▶ _Data section_:
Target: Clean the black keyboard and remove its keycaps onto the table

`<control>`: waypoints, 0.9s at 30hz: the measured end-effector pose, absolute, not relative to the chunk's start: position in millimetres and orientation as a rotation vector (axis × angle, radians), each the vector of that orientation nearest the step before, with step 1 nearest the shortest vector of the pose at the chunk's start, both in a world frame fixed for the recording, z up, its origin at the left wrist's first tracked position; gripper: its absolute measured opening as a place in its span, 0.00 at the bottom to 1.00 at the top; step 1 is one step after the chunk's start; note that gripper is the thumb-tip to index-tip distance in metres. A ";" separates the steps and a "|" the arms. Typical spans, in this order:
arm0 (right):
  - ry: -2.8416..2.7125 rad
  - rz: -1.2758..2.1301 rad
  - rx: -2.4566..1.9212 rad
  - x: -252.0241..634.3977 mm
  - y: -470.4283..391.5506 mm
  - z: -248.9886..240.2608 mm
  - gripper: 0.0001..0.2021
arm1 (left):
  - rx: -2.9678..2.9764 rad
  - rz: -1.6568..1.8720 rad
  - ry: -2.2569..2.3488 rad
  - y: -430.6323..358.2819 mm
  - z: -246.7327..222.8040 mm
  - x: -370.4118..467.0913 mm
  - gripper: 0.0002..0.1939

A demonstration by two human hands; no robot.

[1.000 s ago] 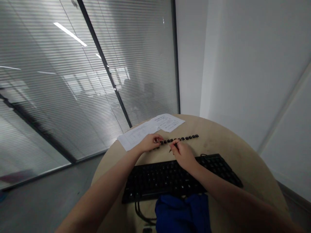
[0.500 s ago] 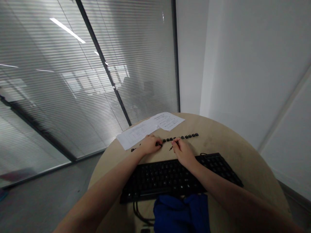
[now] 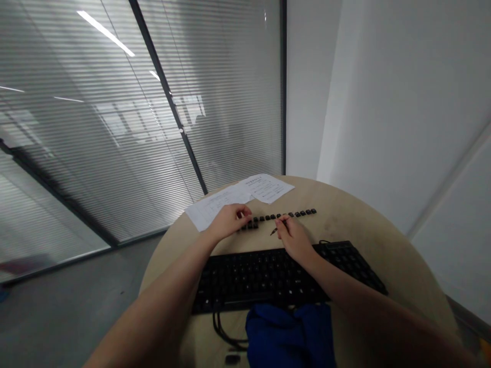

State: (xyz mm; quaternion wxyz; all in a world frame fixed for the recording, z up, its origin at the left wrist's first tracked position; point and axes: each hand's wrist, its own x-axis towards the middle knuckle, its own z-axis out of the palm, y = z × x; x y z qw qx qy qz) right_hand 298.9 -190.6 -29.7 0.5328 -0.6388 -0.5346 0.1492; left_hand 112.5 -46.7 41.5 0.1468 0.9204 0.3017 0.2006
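Small black keycaps (image 3: pixel 272 217) lie in a long row across the table, with a short second row (image 3: pixel 255 226) in front of its left part. My left hand (image 3: pixel 228 221) hovers over the left end of these rows, its thumb and index finger curved and a little apart. Some keycaps there are hidden by the fingers. My right hand (image 3: pixel 294 237) pinches a slim dark pointed tool (image 3: pixel 273 231), tip aimed down and left, just in front of the row. Below both hands lies a black keyboard (image 3: pixel 249 278), partly covered by my right forearm.
Printed paper sheets (image 3: pixel 215 205) lie at the table's back left. A blue cloth (image 3: pixel 287 335) sits at the front edge, beside a black cable (image 3: pixel 220 327) and a small dark object (image 3: pixel 232 359). Glass panels with blinds and a white wall stand behind the round table (image 3: pixel 356 220).
My left hand has lifted slightly and shifted left, its fingers loosening, and the short second row of keycaps shows. My right hand still holds the tool; the view has shifted slightly.
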 end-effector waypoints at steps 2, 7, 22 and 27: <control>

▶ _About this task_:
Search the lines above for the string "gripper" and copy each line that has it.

▶ _Answer to this problem_:
`<control>`: waypoints, 0.9s at 30hz: the measured end-effector pose, absolute, not relative to the chunk's start: position in millimetres and orientation as a rotation vector (axis × angle, radians), each the vector of that orientation nearest the step before, with step 1 nearest the shortest vector of the pose at the chunk's start, both in a world frame fixed for the recording, z up, its origin at the left wrist's first tracked position; gripper: its absolute measured opening as a place in its span, 0.00 at the bottom to 1.00 at the top; step 1 is one step after the chunk's start; note that gripper is the thumb-tip to index-tip distance in metres. A ";" separates the steps and a "|" the arms. Typical spans, in this order:
  - gripper: 0.0001..0.2021
  - gripper: 0.0002..0.1939

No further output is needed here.